= John Walker (painter) =

British and American artist

John Walker (born 1939) in Birmingham, England is a painter and printmaker. He has been called "one of the standout abstract painters of the last 50 years." He currently lives in Maine.

==Education and early work==

Walker studied in Birmingham at the Moseley School of Art, and later the Birmingham School of Art and Académie de la Grande Chaumière in Paris. Some of his early work was inspired by abstract expressionism and post-painterly abstraction, and often combined apparently three-dimensional shapes with "flatter" elements. These pieces are usually rendered in acrylic paint.

==Career==
In the early 1970s, Walker made a series of large Blackboard Pieces using chalk first exhibited at the opening of Ikon Gallery, in Birmingham Shopping Centre, Birmingham in 1972 and the Juggernaut works which also use dry pigment. From the late 1970s, his work marked allusions to earlier painters, such as Francisco Goya, Édouard Manet and Henri Matisse, either through the quoting of a pictorial motif, or the use of a particular technique . Also during this time, he began to use oil paint more in his work . His paintings of the 1970s are also notable for what has come to be termed canvas collage – the application of glued-on, separately painted patches of canvas to the main canvas (see the external link below for an example and image) .

After spending some time in Australia, Walker got a position at the Victoria College of the Arts in Melbourne. He produced the Oceania series around this time which incorporates elements of native Oceanic art.

Walker taught painting and was the head of the graduate painting program at Boston University from 1992 -2015.
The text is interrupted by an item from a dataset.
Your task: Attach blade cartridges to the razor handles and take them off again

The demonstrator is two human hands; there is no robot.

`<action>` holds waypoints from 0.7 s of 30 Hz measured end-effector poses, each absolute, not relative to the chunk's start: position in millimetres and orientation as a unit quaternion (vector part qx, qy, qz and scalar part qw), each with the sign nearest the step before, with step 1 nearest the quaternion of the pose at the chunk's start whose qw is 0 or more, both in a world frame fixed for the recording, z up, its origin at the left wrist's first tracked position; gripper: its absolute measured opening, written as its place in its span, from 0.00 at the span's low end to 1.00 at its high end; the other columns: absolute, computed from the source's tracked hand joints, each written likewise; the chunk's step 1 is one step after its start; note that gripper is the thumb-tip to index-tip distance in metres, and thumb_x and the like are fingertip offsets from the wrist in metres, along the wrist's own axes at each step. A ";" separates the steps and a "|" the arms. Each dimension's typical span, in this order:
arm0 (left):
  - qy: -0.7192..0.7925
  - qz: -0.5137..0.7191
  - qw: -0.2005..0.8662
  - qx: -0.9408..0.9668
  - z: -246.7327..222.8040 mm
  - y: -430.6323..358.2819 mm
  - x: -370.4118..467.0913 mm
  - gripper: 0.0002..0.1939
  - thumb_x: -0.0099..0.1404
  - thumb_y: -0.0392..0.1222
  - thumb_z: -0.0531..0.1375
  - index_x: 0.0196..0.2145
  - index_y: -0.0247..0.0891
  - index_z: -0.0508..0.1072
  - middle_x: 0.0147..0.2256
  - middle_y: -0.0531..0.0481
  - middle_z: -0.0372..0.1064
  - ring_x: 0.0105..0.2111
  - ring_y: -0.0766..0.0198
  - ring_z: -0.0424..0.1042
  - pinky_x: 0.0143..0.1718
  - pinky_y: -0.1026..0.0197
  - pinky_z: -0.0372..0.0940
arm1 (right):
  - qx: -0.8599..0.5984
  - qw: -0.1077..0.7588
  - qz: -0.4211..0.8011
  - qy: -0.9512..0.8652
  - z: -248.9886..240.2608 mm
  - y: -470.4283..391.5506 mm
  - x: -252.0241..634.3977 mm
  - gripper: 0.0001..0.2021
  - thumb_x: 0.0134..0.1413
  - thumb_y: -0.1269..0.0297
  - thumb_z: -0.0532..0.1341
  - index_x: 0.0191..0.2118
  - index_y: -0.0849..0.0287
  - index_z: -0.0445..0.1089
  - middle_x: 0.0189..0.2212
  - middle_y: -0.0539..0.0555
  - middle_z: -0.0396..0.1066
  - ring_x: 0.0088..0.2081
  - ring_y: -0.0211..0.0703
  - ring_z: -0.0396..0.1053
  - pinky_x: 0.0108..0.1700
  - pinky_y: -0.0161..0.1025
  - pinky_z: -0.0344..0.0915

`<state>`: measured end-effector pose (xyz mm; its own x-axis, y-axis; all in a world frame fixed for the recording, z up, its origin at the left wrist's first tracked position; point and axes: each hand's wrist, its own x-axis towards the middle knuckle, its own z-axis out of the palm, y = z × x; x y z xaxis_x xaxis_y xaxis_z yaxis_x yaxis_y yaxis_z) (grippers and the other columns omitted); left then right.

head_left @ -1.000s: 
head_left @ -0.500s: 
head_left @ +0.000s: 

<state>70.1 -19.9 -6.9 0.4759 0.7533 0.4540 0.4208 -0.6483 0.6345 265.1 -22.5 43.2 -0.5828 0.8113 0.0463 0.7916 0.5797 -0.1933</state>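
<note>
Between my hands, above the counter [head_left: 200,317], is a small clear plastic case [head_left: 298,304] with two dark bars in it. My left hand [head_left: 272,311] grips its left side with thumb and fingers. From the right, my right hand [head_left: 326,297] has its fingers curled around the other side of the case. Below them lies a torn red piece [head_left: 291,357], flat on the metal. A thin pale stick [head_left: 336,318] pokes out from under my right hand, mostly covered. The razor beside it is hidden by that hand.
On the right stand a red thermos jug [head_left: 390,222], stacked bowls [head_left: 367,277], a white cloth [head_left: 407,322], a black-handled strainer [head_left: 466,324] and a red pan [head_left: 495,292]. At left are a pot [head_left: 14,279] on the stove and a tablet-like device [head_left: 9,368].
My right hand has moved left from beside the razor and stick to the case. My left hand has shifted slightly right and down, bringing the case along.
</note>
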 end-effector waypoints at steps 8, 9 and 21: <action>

Walker won the 1976 John Moores Painting Prize and was nominated for the Turner Prize in 1985.

==Exhibitions and collections==

In September 2010, Walker and five other British artists including Howard Hodgkin, John Hoyland, Ian Stephenson, Patrick Caulfield and R.B. Kitaj were included in an exhibition entitled The Independent Eye: Contemporary British Art From the Collection of Samuel and Gabrielle Lurie, at the Yale Center for British Art.

Walker has a 2008 Landscape Painting on display at the National Gallery in Washington, D.C. in the Modern Section . He also has work in the following public collections: Ackland Art Museum , The University of North Carolina at Chapel Hill; Art Gallery of New South Wales, Sydney Australia ; The Art Institute of Chicago, Illinois ; Arts Council, England; Birmingham Museum and Art Gallery, England; The British Museum, London, England ; City Art Gallery, Leeds Museums and Galleries, England; The Cleveland Museum of Art, Ohio; Farnsworth Art Museum, Rockland, Maine; Fogg Art Museum, Harvard University Art Museums, Cambridge, Massachusetts; Solomon R. Guggenheim Museum, New York; Hirshhorn Museum and Sculpture Garden, Smithsonian Institution, Washington, D.C.; Imperial War Museum, London, England; Irish Museum of Modern Art, Dublin ; Iziko Museum of Cape Town, South Africa; Herbert F. Johnson Museum of Art, Cornell University, Ithaca , New York; The Fred Jones Jr. Museum of Art, University of Oklahoma, Norman; Joslyn Art Museum, Omaha, Nebraska; The Metropolitan Museum of Art, New York; Middlesbrough Institute of Modern Art, England; MIT-List Visual Arts Center, Cambridge, Massachusetts; Museum am Ostwall, Dortmund, Germany; Museum Neuhaus—Sammlung Liaunig, Austria; Museum of Contemporary Art, Chicago, Illinois; The Museum of Contemporary Art, Los Angeles; Museum of Fine Arts, Boston, Massachusetts; The Museum of Modern Art, New York; Brooklyn College Library, New York, National Gallery of Art, Washington, D.C.; National Gallery of Australia, Canberra; Neuberger Museum of Art, Purchase College, State University of New York; The Phillips Collection, Washington, D.C.; Portland Museum of Art, Maine ; Scottish National Gallery of Modern Art Gallery, Edinburgh ; Southampton City Art Gallery, England ; Tate Gallery, London, England ; Ulster Museum, Belfast, Northern Ireland ; The University of Michigan Museum of Art, Ann Arbor ; Victoria and Albert Museum, London, England ; Virginia Museum of Fine Arts, Richmond; The Walker Art Gallery, Liverpool, England; Whitney Museum of American Art, New York; Yale Center for British Art, New Haven, Connecticut .

In 2010, Walker had a solo exhibition at Tsinghua University in Beijing.